Birth weight, the amount of time a mother spends with her child, and the education level of both parents will have more impact on a child than whether they attend a private or public school.
The research, involving four waves of Australian primary school-aged children born since March 1999, supports similar studies in the United States and United Kingdom.
“Our results show that sending children to Catholic or other independent schools has no significant effect,” Professor Connelly said.
“Any differences we see in test results are not due to the school type.
“Rather, they reflect the differences between households and students that already exist in society.
“The work adds to a growing literature from three different continents that the returns from attending independent primary schools are no different from those of attending public school.”
The research – Does school type affect cognitive and non-cognitive development in children? – tracked more than 4000 Australian primary school children between Years three and five.
While a paid education was not indicative of a child’s school success, there were some clear factors that had an influence.
Children with a birth weight of less than 2.5kg achieved significantly lower test scores, especially in grammar and numeracy.
And children’s test scores decreased as mothers’ work hours increased, but the working hours of the father were found to have no statistically significant impact.
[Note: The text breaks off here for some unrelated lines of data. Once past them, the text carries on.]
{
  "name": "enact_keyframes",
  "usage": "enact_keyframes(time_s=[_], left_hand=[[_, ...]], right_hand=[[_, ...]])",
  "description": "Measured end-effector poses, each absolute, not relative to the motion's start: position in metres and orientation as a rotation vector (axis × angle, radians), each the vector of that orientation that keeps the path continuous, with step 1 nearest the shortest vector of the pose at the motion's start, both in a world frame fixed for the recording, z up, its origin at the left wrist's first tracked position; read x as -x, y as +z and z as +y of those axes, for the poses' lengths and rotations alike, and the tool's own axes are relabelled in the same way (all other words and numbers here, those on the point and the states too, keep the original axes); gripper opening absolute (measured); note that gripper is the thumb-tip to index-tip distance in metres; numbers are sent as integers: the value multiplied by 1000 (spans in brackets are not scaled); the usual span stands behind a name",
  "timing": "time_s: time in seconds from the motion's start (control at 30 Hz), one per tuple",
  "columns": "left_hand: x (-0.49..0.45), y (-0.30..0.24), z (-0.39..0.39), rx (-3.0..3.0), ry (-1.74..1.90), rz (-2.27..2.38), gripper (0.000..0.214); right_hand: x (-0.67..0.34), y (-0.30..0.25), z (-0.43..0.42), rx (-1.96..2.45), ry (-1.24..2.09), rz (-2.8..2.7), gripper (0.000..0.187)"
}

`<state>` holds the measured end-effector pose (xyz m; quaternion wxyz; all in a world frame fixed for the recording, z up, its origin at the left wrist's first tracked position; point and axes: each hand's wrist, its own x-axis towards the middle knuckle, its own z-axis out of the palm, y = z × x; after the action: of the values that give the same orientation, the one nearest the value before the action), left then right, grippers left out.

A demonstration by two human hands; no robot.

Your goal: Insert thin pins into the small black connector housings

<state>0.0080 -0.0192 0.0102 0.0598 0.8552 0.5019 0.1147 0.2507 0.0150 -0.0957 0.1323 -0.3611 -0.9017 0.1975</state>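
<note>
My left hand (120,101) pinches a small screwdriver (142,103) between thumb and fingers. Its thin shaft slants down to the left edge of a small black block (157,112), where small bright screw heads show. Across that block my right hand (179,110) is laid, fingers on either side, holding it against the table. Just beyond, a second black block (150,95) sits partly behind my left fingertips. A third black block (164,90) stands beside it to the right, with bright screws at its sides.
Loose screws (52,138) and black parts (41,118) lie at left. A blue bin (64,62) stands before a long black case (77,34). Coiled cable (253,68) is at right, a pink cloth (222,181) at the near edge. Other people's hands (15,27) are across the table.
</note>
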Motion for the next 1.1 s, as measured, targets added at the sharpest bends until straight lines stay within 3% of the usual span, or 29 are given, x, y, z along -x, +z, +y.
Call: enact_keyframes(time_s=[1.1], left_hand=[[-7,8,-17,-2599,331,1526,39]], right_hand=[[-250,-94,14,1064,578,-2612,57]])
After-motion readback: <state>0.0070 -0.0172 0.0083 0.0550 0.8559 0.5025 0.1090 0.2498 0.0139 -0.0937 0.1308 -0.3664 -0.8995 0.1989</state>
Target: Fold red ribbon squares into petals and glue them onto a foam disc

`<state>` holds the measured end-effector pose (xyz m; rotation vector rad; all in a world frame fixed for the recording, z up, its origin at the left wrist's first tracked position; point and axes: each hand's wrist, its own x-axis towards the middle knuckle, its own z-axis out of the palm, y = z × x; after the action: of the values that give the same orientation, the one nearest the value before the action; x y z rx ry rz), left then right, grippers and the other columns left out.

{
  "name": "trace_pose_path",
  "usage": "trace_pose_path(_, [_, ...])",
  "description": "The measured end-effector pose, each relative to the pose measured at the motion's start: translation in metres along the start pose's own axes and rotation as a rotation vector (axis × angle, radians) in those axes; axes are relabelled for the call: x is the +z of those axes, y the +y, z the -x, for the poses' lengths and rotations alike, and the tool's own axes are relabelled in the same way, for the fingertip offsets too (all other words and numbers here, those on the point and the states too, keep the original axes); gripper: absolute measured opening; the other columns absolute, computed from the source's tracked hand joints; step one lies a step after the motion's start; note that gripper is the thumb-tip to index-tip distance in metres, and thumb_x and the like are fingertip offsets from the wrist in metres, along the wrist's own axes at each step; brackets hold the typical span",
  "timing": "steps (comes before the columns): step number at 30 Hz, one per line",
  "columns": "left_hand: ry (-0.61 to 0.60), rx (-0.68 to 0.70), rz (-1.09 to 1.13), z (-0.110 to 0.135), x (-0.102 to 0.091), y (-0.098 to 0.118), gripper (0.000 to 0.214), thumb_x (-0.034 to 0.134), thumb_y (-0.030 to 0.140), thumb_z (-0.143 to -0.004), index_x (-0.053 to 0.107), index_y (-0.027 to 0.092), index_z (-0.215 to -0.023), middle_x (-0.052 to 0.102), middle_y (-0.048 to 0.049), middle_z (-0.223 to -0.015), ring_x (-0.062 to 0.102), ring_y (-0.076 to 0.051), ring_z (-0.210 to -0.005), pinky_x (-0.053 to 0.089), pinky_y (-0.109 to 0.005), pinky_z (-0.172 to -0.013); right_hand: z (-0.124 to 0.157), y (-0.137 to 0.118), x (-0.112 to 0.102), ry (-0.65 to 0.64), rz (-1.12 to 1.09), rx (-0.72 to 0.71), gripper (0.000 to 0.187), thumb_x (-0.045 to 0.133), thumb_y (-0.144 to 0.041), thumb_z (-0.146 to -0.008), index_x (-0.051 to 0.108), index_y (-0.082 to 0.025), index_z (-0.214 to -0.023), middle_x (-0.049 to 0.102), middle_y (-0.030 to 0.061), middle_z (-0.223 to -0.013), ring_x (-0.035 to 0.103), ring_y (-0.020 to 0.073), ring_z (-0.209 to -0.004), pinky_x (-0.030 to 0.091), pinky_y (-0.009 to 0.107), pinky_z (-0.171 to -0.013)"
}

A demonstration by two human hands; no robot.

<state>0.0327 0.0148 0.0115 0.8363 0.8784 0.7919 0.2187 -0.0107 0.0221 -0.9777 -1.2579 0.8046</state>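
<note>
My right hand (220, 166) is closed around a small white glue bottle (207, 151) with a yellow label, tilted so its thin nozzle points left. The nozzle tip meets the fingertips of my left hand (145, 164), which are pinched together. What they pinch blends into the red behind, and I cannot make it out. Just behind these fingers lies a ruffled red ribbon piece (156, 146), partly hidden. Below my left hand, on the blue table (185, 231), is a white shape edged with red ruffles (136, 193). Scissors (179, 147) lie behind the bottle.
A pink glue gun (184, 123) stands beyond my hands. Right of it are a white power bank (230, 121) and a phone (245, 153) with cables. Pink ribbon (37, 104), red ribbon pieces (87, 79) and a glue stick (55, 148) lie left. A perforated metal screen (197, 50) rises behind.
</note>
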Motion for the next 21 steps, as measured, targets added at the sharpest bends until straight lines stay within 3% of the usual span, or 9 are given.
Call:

Children of parents who had both completed Year 12 had significantly higher test scores on all subjects.
Mean scores were lower for all children who identified as Aboriginal or Torres Strait Islander in Year three, although there was marked improvement by Year five testing.
Observations were based around performance in the Australia-wide National Assessment Program – Literacy and Numeracy (NAPLAN), tests held in May each year.
The research is published in the Labour Economics journal, and features contributions from Dr Ha Trong Nguyen of Curtin University and Dr Rasheda Khanam of University of Southern Queensland
Dr Hong Son Nghiem now works at Queensland University of Technology.